Youn Sun Nah, ou l’invitation au voyage.

C’est en effet à un véritable voyage musical, à la fois stylistique, géographique et historique que nous invitait hier la plus française des chanteuses de jazz sud-coréennes.
De jazz, mais pas que.
La demoiselle est connue ces derniers temps pour sa propension à visiter d’autres répertoires, et faire siens des titres issus d’autres contrées musicales que celle des notes plus ou moins bleues.

Ou comment faire cohabiter en une heure et trente minutes, rappels compris, des titres immortalisés par Nina Simone, Asto Piazzola, Issac Albeniz (oui oui…), Jefferson Airplaine (encore oui oui…), Tom Waits, ou encore Fiona Apple...

A l’occasion du concert inaugural du 25ème festival Jazz à Saint-Germain, Youn Sun Nah nous a une nouvelle fois purement et simplement envoûtés de sa voix unique et reconnaissable entre mille.

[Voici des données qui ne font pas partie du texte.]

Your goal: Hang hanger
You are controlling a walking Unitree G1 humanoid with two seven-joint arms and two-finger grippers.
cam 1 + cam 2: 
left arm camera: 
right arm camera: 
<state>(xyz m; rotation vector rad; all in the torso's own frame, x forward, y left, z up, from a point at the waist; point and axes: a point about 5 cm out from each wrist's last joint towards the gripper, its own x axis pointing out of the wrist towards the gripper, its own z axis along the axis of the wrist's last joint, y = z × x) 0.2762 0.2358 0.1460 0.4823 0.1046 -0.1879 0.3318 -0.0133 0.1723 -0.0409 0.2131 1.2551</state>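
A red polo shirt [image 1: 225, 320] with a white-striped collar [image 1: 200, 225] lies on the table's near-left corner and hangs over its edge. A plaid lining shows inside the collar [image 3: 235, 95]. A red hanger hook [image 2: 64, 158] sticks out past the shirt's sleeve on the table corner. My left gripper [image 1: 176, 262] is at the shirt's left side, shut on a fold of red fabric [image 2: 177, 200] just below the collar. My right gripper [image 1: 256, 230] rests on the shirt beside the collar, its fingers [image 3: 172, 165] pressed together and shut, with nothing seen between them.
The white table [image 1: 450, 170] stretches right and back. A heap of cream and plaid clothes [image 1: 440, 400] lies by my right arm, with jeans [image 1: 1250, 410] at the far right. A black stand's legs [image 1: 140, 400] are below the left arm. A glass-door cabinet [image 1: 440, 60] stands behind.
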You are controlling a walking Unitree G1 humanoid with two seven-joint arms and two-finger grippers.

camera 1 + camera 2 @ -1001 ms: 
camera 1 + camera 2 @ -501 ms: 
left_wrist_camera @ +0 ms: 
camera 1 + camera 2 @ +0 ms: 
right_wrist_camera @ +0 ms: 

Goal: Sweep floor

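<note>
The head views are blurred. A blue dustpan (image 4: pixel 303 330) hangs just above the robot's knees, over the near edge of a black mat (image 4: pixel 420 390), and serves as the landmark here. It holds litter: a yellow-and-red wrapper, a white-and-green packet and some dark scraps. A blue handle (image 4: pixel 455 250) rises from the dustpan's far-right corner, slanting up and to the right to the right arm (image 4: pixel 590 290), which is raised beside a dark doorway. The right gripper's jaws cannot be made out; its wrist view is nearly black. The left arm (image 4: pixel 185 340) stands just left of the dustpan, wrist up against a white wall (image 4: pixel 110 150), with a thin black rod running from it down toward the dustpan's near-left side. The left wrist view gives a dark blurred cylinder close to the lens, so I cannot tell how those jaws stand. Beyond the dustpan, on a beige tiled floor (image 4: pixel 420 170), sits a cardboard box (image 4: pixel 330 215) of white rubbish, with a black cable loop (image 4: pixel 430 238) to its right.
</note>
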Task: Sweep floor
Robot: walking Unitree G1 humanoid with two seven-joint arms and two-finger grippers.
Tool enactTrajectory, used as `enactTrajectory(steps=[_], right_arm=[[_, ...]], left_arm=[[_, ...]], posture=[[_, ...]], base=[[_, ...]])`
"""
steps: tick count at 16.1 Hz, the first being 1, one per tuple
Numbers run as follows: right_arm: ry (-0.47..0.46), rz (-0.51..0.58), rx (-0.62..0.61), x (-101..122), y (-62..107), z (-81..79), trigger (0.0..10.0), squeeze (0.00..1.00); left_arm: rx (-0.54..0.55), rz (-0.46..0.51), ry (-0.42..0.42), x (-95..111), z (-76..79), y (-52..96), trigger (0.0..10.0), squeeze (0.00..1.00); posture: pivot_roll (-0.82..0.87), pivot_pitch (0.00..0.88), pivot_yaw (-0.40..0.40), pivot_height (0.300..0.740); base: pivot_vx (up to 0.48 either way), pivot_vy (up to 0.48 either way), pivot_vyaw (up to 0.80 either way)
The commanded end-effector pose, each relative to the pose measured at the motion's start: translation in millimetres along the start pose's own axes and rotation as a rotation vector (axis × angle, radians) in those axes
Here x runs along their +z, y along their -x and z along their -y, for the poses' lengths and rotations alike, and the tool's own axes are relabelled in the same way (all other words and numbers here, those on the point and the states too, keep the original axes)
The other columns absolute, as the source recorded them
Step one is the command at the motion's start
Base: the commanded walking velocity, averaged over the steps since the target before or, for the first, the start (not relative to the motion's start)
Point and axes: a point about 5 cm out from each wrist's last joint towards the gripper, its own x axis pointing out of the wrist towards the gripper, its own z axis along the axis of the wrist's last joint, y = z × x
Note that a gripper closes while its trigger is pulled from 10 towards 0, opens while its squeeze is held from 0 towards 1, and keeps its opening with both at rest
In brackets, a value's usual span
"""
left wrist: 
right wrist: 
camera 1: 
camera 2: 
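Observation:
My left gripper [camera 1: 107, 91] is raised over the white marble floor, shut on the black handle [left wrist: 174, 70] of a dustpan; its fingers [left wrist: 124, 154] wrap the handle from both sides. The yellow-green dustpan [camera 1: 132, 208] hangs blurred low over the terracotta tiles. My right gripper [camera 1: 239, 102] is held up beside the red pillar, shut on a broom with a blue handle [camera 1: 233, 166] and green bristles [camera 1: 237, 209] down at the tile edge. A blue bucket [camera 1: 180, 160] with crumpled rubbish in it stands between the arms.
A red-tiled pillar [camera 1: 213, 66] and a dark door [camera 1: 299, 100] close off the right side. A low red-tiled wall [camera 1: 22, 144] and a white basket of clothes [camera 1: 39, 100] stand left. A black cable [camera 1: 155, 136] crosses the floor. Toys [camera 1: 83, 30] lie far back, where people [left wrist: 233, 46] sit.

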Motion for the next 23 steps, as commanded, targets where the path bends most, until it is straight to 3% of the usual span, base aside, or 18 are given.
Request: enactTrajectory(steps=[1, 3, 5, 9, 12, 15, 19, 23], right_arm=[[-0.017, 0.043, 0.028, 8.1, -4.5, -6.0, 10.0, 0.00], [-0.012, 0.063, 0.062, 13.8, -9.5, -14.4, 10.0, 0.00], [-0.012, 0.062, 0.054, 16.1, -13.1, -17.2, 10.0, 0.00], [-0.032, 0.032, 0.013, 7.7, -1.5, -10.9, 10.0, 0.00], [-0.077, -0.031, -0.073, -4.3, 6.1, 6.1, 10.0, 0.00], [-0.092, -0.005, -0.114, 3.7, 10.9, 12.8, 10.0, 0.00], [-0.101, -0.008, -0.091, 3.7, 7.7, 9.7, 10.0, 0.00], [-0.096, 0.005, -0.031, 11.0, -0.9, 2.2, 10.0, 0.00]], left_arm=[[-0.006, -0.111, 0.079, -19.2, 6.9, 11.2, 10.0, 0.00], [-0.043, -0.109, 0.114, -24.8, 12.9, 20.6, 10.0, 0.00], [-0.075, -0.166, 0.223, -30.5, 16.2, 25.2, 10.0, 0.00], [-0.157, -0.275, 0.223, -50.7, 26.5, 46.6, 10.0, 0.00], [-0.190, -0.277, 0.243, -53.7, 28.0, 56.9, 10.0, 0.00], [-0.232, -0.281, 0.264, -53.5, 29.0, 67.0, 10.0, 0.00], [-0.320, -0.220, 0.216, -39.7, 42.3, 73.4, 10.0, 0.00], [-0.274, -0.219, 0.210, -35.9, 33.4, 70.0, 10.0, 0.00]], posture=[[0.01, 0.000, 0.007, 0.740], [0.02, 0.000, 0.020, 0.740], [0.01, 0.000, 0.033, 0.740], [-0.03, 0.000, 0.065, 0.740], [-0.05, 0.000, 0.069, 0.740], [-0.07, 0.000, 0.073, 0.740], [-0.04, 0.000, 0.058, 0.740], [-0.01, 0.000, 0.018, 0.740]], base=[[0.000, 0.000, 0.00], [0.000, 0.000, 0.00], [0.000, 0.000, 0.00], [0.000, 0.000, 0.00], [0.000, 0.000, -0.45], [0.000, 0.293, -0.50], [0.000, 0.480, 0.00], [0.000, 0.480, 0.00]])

Une voix au timbre si particulier, un timbre suave, velouté, fait de délicatesse et de douceur, qui peut passer en une fraction de seconde à une puissance formidable proche d’une sauvagerie délicieuse proche quelquefois de la transe.
Une voix qui parfois se transforme également en petits feulements très félins, aux accents soudains et inattendus.

Cette fois-ci encore, à l’occasion de ces quatorze titres d’un étonnant éclectisme, la chanteuse va nous charmer de sa tessiture unique.
Des graves profonds, mais aussi des aigus déchirants ou hallucinés.
Elle semble toujours autant se jouer des difficultés techniques. Comme si tout était évident, comme si tout était facile, avec un vrai sens du phrasé et de l’émotion à délivrer au public.

© Photo Y.P.

Tout commence avec la kalimba.
Le petit instrument africain, comme un hommage au continent où tout a commencé, bientôt rejoint par le Fender Rhodes de Bojan Z.
L’alliance des notes cristallines…

Bojan Z, l’un des pianistes les plus subtils et les plus éclectiques (lui aussi…) de la scène jazz française.
Ces deux-là devaient bien se rencontrer un jour. C’était écrit.

© Photo Y.P.

Avec ces quelques notes introductives, nous comprenons immédiatement que nous allons assister à un grand concert.
Les deux artistes vont véritablement entrer en communion. Il n’y aura pas un accompagnateur et une chanteuse, mais bien deux musiciens qui ont cette capacité à créer une osmose, une totale cohésion musicale.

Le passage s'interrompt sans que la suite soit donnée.